Noël revient avec ses illuminations de rue et la joie des fêtes familiales. C’est un temps attendu où l’on se prend tout à coup à espérer un monde meilleur, un monde que ne viennent plus assombrir les folies meurtrières des hommes, un monde où les pauvres et les petits ont toute leur place, un monde réconcilié dans la puissance de l’amour et de la fraternité.

Tous ceux qui partagent de près ou de loin la foi des chrétiens savent que ce monde de fraternité et de paix n’est pas un rêve inatteignable, une sorte de promesse illusoire. Ce monde, en réalité, nous est déjà donné dans l’Enfant de la crèche. Le nouveau-né de Bethléem est fragile à l’extrême ; il a la vulnérabilité des tout-petits, de ceux qui ne disposent d’aucun moyen pour se prémunir contre les menaces et les dangers. Mais dans cette fragilité même, il porte en lui la puissance de l’amour, de cet amour fou que Dieu veut déposer dans le cœur de tout homme. À Noël, Jésus vient nous redire que notre existence a du prix parce que chaque être humain est voulu et aimé pour lui-même.

Accueillir ce don, c’est offrir à notre tour le signe de la douceur et de la tendresse de Dieu. Dans la violence de nos villes, de nos quartiers, de nos milieux de travail, au cœur de nos familles en attente de pardon et de réconciliation, soyons les témoins inlassables de la paix que nous apporte Jésus.

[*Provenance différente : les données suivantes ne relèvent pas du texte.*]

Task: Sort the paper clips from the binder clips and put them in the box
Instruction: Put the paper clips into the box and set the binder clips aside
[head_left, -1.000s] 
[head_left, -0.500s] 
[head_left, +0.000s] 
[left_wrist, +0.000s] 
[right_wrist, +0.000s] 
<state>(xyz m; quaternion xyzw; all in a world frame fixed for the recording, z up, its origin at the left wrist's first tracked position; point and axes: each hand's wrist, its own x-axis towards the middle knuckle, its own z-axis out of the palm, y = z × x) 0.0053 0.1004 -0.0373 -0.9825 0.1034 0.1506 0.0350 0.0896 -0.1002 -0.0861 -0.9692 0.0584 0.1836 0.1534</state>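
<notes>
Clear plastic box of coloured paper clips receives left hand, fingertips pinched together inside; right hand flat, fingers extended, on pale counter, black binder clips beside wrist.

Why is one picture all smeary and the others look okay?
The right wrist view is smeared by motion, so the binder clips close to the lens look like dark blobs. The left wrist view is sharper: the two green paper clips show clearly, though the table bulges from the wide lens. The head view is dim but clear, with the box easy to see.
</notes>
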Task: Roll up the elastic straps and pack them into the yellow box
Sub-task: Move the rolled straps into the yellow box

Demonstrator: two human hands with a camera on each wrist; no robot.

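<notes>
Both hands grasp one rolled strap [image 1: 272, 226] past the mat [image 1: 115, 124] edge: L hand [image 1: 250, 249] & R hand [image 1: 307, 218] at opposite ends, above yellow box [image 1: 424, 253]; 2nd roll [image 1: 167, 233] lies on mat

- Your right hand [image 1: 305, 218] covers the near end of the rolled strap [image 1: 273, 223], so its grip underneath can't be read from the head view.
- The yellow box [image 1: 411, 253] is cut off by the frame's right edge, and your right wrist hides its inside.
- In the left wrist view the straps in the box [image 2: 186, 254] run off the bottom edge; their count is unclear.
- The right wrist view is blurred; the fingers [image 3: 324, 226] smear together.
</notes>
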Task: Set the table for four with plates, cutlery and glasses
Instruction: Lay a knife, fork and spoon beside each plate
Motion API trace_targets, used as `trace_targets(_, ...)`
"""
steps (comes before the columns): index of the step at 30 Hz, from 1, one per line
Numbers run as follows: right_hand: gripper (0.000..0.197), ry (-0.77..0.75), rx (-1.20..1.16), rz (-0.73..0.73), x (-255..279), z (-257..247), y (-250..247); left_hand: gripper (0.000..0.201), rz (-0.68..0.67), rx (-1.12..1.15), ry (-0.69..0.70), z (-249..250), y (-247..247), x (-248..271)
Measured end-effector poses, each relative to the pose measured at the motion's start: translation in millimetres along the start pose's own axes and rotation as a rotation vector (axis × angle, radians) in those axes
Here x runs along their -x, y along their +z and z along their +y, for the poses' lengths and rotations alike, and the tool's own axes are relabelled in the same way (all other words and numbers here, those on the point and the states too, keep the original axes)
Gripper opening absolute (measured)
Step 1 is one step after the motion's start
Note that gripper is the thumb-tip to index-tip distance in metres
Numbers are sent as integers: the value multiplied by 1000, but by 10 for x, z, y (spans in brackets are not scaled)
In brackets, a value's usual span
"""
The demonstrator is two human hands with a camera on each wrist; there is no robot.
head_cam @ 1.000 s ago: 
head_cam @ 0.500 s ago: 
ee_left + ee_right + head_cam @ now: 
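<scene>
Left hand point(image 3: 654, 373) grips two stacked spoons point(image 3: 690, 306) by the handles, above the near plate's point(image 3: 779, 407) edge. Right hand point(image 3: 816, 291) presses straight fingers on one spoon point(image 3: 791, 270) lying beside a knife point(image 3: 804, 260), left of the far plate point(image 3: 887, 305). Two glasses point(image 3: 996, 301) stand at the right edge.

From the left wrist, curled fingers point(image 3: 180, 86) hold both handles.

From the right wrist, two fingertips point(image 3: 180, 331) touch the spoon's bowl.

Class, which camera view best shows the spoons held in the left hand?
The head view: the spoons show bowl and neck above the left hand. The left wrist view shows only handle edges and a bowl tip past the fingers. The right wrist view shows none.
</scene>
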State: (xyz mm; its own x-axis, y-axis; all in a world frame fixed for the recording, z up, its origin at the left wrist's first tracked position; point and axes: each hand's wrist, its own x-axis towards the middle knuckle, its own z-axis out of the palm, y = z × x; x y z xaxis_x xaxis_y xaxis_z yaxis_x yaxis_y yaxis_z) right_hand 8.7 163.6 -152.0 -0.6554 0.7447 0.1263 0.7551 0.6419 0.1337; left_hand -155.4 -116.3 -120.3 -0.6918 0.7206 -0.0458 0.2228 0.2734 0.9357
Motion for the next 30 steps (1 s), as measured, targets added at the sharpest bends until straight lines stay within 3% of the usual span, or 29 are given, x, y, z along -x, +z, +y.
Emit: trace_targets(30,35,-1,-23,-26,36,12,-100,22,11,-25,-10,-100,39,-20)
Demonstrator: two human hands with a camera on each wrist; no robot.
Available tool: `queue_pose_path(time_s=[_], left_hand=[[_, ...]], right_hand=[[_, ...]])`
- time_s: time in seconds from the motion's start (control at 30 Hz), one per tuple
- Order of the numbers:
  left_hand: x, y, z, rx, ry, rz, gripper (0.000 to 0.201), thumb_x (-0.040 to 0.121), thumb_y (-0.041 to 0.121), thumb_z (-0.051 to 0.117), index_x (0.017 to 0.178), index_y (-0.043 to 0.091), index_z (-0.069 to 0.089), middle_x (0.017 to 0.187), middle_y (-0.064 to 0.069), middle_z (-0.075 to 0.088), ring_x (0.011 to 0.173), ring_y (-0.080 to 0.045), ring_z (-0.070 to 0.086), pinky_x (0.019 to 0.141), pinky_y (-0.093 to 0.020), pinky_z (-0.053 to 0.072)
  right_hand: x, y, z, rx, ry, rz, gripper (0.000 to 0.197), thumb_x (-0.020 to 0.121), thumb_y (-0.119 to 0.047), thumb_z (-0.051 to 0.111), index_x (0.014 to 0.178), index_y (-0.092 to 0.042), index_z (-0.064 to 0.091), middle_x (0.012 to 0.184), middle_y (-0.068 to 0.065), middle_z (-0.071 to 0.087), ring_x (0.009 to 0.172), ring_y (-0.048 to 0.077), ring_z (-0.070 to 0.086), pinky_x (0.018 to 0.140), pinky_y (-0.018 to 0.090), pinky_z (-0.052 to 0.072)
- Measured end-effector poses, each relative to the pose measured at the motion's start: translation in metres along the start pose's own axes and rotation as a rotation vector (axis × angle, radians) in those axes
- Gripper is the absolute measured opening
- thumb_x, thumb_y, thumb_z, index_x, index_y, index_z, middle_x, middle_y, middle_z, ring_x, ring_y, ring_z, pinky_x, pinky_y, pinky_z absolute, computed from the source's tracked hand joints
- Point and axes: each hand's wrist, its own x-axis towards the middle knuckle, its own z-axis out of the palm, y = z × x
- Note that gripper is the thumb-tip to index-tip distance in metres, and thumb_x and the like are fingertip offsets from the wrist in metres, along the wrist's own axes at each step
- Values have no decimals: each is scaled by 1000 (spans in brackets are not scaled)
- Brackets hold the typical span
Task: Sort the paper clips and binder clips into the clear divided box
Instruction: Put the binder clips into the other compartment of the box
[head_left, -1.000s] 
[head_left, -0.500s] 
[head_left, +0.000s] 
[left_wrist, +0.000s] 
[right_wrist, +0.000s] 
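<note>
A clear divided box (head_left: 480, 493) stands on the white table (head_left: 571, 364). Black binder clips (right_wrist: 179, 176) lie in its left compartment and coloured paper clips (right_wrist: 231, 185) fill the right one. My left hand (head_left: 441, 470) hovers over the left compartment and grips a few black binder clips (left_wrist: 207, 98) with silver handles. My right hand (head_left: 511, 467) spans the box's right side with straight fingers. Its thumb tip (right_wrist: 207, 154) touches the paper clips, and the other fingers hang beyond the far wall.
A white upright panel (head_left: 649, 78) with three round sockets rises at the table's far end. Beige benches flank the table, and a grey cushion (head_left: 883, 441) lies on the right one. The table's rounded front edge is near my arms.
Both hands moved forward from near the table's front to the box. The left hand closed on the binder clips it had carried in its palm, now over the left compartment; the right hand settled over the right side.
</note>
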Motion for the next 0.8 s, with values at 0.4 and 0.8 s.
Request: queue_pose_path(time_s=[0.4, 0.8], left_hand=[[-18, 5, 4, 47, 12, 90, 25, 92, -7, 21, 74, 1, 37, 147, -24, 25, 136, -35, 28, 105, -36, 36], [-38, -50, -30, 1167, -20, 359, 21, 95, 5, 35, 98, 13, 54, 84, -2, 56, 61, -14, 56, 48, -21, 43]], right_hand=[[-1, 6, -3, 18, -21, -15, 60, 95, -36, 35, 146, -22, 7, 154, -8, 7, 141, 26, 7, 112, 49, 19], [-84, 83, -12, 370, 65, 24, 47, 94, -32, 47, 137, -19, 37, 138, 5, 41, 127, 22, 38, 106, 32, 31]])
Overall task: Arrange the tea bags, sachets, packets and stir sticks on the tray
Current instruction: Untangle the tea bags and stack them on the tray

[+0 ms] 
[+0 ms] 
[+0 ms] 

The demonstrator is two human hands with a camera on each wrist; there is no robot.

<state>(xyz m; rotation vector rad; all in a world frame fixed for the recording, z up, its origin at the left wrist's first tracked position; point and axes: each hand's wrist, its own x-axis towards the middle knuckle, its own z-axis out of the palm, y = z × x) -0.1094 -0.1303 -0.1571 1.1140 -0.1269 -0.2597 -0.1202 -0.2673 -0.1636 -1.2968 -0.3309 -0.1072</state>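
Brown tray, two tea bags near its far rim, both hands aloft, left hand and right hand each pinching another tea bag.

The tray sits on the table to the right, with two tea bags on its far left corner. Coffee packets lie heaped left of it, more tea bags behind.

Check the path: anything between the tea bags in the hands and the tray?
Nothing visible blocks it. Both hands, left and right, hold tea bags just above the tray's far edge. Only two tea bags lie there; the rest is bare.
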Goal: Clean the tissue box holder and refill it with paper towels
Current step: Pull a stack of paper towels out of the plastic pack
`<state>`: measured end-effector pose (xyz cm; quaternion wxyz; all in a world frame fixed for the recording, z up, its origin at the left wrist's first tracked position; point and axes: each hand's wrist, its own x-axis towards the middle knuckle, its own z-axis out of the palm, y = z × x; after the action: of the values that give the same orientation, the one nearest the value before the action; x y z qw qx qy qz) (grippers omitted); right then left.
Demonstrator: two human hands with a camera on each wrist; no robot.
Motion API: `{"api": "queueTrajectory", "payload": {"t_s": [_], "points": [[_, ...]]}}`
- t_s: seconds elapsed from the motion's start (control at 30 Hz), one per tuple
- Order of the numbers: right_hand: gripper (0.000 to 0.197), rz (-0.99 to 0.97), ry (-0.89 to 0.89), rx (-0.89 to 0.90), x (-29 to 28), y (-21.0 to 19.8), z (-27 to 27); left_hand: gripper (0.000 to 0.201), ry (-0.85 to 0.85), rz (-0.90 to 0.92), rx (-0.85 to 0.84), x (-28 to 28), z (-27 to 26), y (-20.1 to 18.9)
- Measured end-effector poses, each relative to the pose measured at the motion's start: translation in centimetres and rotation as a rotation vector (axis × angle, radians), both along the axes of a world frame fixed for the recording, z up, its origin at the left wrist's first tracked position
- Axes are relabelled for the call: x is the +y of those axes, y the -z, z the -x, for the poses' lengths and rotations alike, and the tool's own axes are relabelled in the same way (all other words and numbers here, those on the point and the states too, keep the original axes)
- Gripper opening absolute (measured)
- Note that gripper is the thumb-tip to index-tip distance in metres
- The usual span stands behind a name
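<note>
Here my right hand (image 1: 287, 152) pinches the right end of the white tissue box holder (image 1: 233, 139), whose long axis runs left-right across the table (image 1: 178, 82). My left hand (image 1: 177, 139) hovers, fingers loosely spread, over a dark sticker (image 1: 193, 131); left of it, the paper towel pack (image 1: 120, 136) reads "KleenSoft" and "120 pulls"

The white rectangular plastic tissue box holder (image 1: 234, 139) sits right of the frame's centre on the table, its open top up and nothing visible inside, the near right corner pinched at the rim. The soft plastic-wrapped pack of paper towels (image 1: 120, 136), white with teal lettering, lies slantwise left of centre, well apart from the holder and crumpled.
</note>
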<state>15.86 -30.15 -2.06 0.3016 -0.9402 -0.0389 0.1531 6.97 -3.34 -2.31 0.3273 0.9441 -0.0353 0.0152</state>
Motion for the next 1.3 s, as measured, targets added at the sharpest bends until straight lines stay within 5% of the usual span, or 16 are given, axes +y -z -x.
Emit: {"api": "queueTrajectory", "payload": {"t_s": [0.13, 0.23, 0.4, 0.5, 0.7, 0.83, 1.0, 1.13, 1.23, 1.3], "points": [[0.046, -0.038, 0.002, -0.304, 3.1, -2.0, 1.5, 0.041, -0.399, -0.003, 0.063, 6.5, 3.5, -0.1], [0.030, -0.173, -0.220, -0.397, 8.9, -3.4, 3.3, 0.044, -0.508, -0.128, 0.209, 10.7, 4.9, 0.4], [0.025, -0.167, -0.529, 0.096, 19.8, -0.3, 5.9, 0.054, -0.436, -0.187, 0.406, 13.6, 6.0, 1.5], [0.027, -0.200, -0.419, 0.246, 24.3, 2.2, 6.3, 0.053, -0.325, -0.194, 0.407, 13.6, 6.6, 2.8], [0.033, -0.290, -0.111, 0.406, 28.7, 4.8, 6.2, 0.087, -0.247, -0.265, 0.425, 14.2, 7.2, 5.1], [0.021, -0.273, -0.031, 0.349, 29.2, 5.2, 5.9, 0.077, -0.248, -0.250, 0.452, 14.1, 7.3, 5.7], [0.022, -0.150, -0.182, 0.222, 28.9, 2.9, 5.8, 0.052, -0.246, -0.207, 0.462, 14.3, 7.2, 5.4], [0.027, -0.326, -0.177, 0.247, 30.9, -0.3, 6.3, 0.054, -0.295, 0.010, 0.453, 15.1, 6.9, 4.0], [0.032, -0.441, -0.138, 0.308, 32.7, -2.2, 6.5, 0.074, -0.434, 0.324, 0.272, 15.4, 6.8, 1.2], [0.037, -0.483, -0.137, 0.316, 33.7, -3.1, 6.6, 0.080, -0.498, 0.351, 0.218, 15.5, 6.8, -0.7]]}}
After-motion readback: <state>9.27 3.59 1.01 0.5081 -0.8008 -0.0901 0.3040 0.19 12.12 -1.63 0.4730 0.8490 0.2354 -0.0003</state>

Noël, c’est un appel à vivre la fraternité, ce sont tous ces gestes de tendresse, de solidarité et de partage que nous sommes appelés à multiplier à l’adresse de nos frères et sœurs les plus pauvres.

N’ayons pas peur de Dieu. Il nous donne son amour, il nous donne sa vie. C’est cela, la bonne nouvelle de Noël !

À tous, je souhaite un Noël plein d’espérance et vous présente mes vœux les plus fervents pour la nouvelle année.